WORK TO COMPLETE: All that should come back is the lines of the data below from the one containing "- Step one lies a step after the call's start" to the one containing "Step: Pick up", inclusive, exactly as they stand.

[Source data]
▽
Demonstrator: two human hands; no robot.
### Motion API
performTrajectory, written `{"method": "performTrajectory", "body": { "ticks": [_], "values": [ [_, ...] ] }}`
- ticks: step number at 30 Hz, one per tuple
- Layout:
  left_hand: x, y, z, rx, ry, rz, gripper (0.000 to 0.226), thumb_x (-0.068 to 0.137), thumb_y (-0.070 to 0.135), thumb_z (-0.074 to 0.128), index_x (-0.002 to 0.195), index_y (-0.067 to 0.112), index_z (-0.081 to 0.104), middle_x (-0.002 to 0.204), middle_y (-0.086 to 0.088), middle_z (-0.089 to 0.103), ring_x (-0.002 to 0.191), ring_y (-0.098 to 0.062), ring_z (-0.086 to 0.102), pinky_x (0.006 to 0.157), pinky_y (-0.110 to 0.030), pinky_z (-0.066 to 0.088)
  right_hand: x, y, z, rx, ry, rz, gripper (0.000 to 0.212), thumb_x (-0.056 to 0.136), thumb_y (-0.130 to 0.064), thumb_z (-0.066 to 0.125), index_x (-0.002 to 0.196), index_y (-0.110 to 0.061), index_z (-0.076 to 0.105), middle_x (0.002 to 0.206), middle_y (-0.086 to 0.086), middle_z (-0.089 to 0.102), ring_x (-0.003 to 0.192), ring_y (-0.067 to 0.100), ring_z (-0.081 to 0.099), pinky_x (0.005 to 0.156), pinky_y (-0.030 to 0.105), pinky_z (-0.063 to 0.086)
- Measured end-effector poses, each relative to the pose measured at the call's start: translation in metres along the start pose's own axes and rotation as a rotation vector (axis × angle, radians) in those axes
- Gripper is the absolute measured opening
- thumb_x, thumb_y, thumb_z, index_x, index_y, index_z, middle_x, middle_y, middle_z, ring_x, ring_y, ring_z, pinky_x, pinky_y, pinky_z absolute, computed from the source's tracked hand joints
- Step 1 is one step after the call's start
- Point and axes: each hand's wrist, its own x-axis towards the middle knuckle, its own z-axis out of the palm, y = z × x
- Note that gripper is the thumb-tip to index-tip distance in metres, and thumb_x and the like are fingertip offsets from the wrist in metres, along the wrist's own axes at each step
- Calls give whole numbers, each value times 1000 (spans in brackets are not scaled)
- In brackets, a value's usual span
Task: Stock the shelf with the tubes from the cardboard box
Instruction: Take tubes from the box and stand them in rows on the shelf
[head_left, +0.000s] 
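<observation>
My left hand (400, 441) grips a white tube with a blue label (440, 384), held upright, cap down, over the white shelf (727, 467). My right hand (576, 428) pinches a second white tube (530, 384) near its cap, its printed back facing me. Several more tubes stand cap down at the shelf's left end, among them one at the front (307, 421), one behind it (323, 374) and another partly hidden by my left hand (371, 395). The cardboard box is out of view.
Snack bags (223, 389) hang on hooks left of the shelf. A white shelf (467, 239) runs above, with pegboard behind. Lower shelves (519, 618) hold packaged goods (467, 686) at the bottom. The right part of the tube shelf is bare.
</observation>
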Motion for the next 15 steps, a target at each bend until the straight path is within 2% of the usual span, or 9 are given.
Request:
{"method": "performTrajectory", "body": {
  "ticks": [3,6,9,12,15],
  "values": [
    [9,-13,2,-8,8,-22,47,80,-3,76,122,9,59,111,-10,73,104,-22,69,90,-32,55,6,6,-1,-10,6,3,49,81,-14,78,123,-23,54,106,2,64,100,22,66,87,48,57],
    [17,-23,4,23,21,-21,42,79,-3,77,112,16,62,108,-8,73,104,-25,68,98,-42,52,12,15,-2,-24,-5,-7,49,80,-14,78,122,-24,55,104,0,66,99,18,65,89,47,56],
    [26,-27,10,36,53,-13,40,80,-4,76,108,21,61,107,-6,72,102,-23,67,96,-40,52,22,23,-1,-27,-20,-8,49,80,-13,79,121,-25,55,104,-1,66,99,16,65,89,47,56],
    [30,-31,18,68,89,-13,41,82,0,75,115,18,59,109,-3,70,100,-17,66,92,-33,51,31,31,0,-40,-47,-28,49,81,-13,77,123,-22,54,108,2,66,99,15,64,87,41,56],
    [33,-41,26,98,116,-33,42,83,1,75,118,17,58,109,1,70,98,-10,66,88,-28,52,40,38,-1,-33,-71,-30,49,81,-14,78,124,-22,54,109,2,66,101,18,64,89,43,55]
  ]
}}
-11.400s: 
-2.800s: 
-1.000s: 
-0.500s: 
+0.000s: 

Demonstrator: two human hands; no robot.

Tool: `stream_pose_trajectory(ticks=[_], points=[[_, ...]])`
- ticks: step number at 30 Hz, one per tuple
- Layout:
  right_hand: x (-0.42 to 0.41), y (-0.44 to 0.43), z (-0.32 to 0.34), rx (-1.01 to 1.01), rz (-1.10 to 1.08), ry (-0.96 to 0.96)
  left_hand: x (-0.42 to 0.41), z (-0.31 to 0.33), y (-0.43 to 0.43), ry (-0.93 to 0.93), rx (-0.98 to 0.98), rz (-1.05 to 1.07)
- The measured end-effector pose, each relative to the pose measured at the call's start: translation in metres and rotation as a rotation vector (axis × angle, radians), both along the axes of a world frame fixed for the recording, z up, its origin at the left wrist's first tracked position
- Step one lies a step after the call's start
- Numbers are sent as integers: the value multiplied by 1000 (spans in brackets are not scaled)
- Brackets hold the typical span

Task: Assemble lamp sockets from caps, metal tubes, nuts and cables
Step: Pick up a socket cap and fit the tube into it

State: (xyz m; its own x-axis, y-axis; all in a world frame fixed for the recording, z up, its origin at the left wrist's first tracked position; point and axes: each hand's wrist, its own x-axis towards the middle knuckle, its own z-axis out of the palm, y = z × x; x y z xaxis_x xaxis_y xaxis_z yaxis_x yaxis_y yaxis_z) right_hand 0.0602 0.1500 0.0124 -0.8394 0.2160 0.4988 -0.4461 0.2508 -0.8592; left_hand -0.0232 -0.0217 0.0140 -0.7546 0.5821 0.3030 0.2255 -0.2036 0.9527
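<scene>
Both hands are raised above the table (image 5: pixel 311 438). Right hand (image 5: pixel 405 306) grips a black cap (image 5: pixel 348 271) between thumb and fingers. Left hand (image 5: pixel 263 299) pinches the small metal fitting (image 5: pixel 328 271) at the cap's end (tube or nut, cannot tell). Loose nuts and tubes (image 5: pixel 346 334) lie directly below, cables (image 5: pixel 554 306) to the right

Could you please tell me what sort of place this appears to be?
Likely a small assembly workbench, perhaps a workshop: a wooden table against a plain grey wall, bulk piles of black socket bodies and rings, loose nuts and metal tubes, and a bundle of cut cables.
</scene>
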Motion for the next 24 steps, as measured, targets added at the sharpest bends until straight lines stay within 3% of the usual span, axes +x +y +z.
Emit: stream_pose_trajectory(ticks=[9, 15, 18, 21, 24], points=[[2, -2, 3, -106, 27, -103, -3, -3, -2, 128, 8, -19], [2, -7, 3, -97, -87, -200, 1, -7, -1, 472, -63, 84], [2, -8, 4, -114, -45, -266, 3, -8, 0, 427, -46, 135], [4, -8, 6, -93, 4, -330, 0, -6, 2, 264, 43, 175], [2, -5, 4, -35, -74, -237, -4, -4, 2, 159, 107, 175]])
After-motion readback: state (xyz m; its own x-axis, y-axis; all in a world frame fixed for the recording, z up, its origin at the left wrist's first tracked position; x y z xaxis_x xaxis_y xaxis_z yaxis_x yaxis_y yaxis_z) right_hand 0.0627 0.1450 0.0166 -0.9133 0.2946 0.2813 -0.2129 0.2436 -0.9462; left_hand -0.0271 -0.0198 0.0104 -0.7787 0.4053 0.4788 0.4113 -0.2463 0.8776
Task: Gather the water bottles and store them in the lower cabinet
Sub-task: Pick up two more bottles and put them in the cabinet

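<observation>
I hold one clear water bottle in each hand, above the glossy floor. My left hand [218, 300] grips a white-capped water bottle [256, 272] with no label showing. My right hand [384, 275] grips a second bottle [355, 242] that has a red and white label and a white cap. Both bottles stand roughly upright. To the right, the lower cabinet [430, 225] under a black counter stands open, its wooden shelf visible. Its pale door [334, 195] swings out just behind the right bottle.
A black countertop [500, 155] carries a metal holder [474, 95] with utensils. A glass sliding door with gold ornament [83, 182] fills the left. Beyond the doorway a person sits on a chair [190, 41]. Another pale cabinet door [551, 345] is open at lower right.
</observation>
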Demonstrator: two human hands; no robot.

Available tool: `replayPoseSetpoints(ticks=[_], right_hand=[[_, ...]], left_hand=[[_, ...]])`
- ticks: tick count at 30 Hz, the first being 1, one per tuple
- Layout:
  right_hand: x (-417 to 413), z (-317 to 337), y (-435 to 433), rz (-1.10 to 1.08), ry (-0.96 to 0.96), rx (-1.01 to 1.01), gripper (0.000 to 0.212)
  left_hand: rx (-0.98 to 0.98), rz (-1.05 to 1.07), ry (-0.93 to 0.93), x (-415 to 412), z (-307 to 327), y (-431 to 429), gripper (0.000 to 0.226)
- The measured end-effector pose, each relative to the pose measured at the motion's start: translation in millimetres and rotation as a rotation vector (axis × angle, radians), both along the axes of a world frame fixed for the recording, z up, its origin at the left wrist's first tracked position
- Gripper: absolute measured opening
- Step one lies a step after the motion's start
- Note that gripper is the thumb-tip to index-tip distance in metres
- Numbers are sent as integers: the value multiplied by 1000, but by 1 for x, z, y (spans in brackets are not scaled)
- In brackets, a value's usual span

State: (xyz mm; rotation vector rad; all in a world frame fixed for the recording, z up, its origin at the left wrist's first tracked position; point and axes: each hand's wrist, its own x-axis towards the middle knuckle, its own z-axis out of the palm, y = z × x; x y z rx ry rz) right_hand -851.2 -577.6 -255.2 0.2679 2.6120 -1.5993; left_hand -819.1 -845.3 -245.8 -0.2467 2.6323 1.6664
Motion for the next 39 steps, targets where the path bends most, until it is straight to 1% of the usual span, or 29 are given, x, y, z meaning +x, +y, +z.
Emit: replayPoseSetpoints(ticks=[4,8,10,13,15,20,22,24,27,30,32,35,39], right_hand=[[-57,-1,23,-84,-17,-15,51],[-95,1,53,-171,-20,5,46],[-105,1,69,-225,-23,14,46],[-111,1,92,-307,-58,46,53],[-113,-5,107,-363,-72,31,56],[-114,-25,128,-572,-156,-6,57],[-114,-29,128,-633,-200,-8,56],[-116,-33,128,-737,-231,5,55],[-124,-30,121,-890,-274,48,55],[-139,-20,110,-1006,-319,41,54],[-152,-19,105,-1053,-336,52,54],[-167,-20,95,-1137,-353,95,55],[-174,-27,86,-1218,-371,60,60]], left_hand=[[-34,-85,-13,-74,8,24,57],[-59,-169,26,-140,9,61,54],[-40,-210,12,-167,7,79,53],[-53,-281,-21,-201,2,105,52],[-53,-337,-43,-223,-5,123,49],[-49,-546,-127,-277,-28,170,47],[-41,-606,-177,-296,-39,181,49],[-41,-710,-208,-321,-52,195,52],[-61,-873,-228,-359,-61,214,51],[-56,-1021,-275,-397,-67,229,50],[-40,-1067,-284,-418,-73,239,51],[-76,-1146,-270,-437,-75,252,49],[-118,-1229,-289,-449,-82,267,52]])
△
OUTPUT FOR THIS EXERCISE:
- Step one lies a step after the call's start
- Numbers are sent as integers: the value multiplied by 1000 (spans in brackets are not scaled)
- Brackets hold the typical span

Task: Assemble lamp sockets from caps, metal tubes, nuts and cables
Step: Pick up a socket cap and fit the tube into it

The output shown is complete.